Section 6525 of the Education Law provides for the issuance of a limited permit which enables its holder to practice medicine under the supervision of a licensed physician in lieu of a license. While a foreign physician with an ECFMG certificate is eligible to obtain a limited permit (Education Law, § 6525, subd 1, par [2]), the certificate itself is not the equivalent of a permit issued by the State Department of Education. While it thus appears that Dr. *378Manandhar was not authorized to practice medicine at the time of the infant’s birth, the authorization question was never raised before the jury, which merely heard that she was unlicensed. Since the burden of proof of establishing nonauthorization was plaintiff’s, the circumstances described indicate that the failure to charge was not reversible error.

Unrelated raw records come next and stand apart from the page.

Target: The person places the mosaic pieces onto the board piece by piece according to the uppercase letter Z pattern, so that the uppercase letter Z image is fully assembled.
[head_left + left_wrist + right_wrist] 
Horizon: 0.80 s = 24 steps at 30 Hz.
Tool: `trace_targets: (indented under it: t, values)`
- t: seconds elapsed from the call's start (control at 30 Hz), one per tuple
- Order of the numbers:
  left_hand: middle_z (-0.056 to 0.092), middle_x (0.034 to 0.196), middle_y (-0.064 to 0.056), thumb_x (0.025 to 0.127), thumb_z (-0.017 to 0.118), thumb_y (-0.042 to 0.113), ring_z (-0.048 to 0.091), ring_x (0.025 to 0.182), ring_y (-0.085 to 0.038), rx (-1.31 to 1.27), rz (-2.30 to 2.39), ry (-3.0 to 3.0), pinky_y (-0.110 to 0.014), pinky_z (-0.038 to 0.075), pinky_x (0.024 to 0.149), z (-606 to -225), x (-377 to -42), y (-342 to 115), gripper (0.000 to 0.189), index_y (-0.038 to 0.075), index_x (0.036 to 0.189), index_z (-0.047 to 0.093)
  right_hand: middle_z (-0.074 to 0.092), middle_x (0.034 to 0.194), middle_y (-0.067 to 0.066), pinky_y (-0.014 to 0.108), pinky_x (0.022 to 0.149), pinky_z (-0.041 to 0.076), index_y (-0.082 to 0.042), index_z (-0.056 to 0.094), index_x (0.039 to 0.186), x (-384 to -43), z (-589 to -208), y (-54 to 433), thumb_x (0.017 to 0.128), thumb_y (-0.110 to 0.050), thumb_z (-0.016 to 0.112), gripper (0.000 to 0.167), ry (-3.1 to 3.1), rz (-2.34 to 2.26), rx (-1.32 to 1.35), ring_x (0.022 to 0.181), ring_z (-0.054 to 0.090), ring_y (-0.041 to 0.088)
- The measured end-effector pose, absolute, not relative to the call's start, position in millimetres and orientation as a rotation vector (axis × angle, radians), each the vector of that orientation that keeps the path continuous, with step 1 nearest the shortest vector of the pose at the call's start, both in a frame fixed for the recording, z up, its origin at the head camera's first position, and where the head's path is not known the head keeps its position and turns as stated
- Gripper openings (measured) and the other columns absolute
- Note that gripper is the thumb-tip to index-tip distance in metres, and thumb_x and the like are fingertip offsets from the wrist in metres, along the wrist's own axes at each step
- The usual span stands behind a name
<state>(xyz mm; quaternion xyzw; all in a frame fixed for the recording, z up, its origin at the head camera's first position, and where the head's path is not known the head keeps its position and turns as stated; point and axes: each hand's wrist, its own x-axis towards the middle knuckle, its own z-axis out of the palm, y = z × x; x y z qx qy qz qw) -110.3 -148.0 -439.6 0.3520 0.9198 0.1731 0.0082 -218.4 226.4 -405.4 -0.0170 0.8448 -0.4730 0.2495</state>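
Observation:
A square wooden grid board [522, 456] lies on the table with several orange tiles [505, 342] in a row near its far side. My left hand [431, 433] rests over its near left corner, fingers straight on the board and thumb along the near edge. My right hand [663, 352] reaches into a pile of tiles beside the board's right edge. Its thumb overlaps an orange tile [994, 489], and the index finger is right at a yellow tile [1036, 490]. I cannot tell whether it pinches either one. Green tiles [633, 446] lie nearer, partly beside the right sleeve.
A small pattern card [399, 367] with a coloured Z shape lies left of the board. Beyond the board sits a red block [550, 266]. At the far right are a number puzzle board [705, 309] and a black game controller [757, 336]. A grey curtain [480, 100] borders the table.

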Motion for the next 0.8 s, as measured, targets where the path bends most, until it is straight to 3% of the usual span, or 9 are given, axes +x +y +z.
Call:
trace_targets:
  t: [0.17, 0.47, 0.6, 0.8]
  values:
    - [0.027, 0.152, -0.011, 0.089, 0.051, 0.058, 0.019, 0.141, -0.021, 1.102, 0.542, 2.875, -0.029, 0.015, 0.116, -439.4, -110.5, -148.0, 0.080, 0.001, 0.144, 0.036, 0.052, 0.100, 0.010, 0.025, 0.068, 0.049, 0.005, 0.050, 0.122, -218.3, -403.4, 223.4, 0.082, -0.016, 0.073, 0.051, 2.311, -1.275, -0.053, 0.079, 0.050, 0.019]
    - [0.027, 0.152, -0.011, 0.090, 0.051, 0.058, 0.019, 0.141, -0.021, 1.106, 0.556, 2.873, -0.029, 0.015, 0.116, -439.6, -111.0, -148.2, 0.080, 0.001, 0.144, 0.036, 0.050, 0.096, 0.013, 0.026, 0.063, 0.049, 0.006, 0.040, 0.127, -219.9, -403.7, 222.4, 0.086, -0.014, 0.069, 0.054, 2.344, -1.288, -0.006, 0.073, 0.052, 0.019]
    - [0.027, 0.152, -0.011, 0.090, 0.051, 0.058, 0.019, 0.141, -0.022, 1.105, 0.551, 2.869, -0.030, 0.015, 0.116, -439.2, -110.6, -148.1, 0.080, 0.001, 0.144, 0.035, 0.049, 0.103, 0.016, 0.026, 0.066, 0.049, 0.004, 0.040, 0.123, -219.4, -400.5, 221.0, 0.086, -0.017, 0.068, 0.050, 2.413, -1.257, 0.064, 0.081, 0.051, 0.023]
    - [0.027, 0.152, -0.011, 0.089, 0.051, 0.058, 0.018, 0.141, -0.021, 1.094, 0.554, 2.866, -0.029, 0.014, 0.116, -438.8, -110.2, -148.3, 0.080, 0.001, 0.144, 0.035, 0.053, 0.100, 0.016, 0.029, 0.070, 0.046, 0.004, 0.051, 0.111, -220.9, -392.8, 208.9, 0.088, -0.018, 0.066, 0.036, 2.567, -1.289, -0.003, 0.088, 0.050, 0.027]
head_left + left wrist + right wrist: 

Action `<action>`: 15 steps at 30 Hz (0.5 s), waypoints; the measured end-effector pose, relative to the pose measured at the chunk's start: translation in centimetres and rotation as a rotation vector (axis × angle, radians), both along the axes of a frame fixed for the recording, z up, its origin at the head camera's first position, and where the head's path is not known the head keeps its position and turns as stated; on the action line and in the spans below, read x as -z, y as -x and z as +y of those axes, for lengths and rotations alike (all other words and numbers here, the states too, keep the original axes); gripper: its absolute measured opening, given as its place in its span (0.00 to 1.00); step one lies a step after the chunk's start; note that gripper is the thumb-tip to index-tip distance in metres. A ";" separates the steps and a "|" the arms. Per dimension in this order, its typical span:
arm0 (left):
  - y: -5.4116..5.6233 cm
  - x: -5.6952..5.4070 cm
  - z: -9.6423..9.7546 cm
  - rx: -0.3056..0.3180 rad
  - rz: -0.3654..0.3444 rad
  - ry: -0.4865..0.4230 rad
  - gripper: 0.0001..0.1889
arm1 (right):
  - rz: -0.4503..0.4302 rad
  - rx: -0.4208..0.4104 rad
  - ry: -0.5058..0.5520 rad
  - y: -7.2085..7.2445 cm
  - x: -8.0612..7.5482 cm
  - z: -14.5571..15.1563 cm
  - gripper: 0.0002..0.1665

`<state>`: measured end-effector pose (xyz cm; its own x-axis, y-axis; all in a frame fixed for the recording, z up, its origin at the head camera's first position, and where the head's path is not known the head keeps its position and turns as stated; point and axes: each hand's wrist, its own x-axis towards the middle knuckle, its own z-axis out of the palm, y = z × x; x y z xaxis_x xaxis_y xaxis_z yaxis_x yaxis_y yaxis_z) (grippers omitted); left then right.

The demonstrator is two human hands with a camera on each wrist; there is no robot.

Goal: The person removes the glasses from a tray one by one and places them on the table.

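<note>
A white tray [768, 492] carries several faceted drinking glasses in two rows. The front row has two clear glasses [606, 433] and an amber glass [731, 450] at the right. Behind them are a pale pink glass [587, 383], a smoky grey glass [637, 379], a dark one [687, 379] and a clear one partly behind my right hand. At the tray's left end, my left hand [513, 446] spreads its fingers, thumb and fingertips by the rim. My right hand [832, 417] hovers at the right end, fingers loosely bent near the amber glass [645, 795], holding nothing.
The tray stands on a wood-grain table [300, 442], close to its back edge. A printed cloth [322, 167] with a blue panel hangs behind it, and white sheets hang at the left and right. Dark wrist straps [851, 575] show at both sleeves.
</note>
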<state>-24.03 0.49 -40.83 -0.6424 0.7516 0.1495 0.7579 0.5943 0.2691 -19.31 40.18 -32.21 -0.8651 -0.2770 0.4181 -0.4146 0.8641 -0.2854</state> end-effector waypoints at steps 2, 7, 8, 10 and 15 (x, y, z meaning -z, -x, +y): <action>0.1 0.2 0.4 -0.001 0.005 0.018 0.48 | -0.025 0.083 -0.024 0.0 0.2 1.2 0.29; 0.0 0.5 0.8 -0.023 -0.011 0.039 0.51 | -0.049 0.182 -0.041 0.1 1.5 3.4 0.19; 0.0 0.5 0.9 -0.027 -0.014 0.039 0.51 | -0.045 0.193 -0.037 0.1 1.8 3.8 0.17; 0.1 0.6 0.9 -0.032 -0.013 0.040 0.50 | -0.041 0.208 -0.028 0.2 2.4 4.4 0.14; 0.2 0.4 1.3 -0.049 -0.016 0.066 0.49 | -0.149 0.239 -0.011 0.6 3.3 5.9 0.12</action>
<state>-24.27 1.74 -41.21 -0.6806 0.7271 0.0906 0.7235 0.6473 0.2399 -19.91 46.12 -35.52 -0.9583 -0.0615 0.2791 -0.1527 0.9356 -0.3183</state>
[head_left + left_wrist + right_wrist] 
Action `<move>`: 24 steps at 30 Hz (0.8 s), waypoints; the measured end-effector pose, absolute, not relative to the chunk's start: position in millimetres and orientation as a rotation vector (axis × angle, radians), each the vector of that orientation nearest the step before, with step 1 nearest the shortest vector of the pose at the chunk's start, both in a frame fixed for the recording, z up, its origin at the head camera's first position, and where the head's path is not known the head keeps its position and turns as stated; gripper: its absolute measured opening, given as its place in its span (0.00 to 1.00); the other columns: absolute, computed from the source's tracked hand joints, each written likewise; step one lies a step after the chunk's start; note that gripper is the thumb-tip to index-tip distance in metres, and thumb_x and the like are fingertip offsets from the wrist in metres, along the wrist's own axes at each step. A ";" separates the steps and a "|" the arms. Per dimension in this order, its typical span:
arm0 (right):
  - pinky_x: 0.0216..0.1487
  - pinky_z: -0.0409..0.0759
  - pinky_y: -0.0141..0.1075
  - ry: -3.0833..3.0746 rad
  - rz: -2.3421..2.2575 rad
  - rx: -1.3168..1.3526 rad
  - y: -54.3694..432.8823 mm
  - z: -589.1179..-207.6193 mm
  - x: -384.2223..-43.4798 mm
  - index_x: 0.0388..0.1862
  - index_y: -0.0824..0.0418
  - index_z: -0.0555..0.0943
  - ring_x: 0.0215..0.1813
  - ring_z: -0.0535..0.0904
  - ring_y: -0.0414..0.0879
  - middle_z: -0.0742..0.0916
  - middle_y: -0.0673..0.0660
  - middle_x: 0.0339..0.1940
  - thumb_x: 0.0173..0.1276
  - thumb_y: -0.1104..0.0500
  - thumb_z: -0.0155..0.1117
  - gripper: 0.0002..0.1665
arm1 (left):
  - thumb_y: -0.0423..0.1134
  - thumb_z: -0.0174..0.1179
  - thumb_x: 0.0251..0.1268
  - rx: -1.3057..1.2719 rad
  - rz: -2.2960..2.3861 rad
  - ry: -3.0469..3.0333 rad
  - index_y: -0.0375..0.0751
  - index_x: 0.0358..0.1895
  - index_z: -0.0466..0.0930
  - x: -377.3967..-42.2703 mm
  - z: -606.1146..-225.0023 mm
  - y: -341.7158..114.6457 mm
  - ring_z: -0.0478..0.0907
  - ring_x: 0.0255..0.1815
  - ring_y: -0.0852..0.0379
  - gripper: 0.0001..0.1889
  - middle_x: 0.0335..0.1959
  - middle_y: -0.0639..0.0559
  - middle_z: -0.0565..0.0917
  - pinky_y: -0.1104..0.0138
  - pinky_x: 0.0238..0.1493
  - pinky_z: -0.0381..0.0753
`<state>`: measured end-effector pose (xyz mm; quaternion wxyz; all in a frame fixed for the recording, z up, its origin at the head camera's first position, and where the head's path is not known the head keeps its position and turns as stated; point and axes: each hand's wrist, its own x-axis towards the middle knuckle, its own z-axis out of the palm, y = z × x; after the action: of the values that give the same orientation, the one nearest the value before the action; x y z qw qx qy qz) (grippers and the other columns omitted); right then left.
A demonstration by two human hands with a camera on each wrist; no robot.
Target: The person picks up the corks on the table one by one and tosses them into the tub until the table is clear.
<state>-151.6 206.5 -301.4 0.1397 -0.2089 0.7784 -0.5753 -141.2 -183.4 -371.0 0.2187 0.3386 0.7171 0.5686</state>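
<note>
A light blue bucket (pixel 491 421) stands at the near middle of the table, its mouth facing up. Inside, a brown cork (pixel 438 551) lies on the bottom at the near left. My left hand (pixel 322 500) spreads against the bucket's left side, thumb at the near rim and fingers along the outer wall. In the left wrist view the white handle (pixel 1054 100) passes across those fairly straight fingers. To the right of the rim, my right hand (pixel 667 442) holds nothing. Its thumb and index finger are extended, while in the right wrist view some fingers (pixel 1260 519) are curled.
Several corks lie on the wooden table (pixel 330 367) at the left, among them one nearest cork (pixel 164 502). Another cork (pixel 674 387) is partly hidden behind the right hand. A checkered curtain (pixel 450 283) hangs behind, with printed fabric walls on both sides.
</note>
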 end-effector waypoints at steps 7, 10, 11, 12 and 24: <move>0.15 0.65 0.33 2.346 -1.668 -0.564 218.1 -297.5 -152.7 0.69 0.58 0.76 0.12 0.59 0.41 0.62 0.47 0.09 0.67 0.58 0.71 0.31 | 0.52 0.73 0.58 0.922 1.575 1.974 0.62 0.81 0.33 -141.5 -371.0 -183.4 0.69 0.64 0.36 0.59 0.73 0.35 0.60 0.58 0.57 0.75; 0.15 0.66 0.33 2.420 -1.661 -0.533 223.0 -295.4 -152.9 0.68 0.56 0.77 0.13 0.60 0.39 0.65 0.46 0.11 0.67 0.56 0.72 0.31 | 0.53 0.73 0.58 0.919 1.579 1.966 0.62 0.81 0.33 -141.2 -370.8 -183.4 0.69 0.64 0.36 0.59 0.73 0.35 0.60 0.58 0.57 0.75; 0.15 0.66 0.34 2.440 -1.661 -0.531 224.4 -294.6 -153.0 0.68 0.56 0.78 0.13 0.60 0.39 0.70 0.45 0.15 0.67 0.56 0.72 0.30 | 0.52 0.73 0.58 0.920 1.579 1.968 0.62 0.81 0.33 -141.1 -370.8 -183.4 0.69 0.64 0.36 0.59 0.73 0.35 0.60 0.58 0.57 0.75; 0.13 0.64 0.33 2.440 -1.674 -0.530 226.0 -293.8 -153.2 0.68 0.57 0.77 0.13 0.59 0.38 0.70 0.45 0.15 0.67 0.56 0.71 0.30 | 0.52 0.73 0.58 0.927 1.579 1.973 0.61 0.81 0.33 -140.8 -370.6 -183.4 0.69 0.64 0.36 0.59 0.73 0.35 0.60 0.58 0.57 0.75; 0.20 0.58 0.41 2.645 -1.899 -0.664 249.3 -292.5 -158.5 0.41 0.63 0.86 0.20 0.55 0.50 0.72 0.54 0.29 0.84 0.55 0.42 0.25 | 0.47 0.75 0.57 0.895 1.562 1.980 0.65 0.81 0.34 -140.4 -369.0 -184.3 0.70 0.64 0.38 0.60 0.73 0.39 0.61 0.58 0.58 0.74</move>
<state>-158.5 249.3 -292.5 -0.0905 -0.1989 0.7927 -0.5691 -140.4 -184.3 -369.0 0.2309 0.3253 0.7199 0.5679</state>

Plaintiff’s other assertions are meritless. The trial court’s erroneous ruling which initially admitted the infant’s death certificate only for the purpose of showing death and not to show the cause of death listed on it was cured by the later admission of the certificate for all purposes. We also reject the constitutional challenge to the medical malpractice panel statute (see Comiskey v Arlen, 55 AD2d 304, affd on other grounds 43 NY2d 696; Kimball v Scors, 59 AD2d 984).
Accordingly, the judgment should be reversed, on the law, and a new trial granted.
Gibbons, Thompson and Bracken, JJ., concur.
-Judgment of the Supreme Court, Queens County, dated March 14, 1980, reversed, on the law, and as between plaintiff and defendants Jose Pena and Booth Memorial Hospital, action severed and new trial granted, with costs to abide the event.
. No recommendation as to Dr. Pena’s liability was admissible since the panel did not come to a unanimous agreement (see Judiciary Law, § 148-a, subd 8).
. Dr. Pena does not contend that the issue does not relate to him; rather, he joins the hospital’s argument that the trial court’s rulings were proper.